1. The problem statement, all variables and given/known data

Given:
An object at rest with respect to an inertial reference frame S.
2 other inertial reference frames S' and S''.
S' has velocity (vx, vy) = (-.6c, 0) with respect to S.
S'' has velocity (vx, vy) = (-.6c, +.6c) with respect to S.

Assumptions:
If I transform my observations from S to S', the object's velocity with respect to S' is (vx', vy') = (+.6c, 0).

If instead I transform my observations from S to S'', the object's velocity with respect to S'' is (vx'', vy'') = (+.6c, -.6c).

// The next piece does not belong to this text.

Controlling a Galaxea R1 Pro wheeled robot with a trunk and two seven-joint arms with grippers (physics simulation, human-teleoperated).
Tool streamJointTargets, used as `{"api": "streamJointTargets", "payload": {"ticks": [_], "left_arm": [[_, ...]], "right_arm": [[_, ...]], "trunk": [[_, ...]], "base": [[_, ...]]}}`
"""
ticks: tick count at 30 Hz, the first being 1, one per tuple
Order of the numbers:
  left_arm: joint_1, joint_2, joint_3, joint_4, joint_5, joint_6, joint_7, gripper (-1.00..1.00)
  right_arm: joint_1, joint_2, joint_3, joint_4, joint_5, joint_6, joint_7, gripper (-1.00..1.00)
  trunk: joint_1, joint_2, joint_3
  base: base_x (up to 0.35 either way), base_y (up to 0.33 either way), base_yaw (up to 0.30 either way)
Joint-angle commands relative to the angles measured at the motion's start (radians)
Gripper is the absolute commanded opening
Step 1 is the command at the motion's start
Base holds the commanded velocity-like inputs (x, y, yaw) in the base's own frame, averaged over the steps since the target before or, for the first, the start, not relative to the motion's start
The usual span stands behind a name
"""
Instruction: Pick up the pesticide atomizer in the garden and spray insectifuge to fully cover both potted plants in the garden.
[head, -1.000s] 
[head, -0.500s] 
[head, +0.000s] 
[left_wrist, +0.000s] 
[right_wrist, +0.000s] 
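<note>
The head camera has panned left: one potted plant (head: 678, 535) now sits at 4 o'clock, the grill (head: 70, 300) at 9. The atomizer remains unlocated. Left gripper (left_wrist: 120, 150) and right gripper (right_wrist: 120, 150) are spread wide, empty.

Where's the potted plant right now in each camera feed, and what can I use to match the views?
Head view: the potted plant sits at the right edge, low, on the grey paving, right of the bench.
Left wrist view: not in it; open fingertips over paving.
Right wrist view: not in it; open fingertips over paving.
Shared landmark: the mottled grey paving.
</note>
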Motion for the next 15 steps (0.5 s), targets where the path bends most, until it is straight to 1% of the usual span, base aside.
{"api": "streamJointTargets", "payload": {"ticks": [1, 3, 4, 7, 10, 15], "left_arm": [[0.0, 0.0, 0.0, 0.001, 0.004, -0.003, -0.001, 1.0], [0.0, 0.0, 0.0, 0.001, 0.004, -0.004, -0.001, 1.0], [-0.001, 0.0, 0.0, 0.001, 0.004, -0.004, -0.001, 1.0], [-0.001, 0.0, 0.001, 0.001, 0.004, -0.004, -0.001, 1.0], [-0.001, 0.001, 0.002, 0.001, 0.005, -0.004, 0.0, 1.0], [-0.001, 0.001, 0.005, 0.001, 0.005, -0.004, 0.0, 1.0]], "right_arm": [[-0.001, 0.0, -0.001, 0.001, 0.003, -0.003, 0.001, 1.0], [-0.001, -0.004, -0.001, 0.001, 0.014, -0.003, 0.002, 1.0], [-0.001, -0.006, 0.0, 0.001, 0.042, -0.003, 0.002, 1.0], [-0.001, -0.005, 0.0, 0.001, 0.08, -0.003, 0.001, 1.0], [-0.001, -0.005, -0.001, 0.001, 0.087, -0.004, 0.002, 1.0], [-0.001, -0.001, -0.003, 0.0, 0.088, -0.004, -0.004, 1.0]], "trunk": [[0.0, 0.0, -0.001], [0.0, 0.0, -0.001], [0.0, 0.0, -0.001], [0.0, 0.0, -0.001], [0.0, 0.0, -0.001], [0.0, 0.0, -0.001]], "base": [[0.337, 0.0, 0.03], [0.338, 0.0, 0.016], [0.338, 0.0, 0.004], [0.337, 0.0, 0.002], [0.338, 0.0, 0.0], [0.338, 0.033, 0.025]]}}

Determine the object's velocity with respect to S'' by means of 2 sequential reference frame transformations, S to S' and then S' to S''.

2. Relevant equations
For velocity transformations when more than one dimension is involved, I do a velocity 4-vector transformation.
$$\begin{bmatrix} \gamma_{u'} \\ \gamma_{u'} u'_x \\ \gamma_{u'} u'_y \\ \gamma_{u'} u'_z \end{bmatrix} = \begin{bmatrix} \gamma & -\gamma\beta_x & -\gamma\beta_y & -\gamma\beta_z \\ -\gamma\beta_x & 1+\frac{(\gamma -1)\beta_x^2}{\beta^2} & \frac{(\gamma -1)\beta_x\beta_y}{\beta^2} & \frac{(\gamma -1)\beta_x \beta_z}{\beta^2} \\ -\gamma\beta_y & \frac{(\gamma -1)\beta_x\beta_y}{\beta^2} & 1+\frac{(\gamma -1)\beta_y^2}{\beta^2} & \frac{(\gamma -1)\beta_y\beta_z}{\beta^2} \\ -\gamma\beta_z & \frac{(\gamma -1)\beta_x\beta_z}{\beta^2} & \frac{(\gamma -1)\beta_y\beta_z}{\beta^2} & 1+\frac{(\gamma -1)\beta_z^2}{\beta^2} \end{bmatrix} \begin{bmatrix} \gamma_{u} \\ \gamma_{u} u_x \\ \gamma_{u} u_y \\ \gamma_{u} u_z \end{bmatrix}$$
Where v is the velocity of reference frame S' with respect to reference frame S and
$$\beta_x = v_x/c$$
$$\beta_y = v_y/c$$
$$\beta_y = v_y/c$$
$$\beta^2 = \beta_x^2 + \beta_y^2 + \beta_z^2$$
$$\gamma = \frac{1}{\sqrt{1-\beta^2}}$$
$$\gamma_u = \frac{1}{\sqrt{1-\beta_u^2}}$$
$$\gamma_{u'} = \frac{1}{\sqrt{1-\beta_{u'}^2}}$$

3. The attempt at a solution
For S to S' I already have the velocity for the object as stated previously (vx', vy') = (+.6c, 0).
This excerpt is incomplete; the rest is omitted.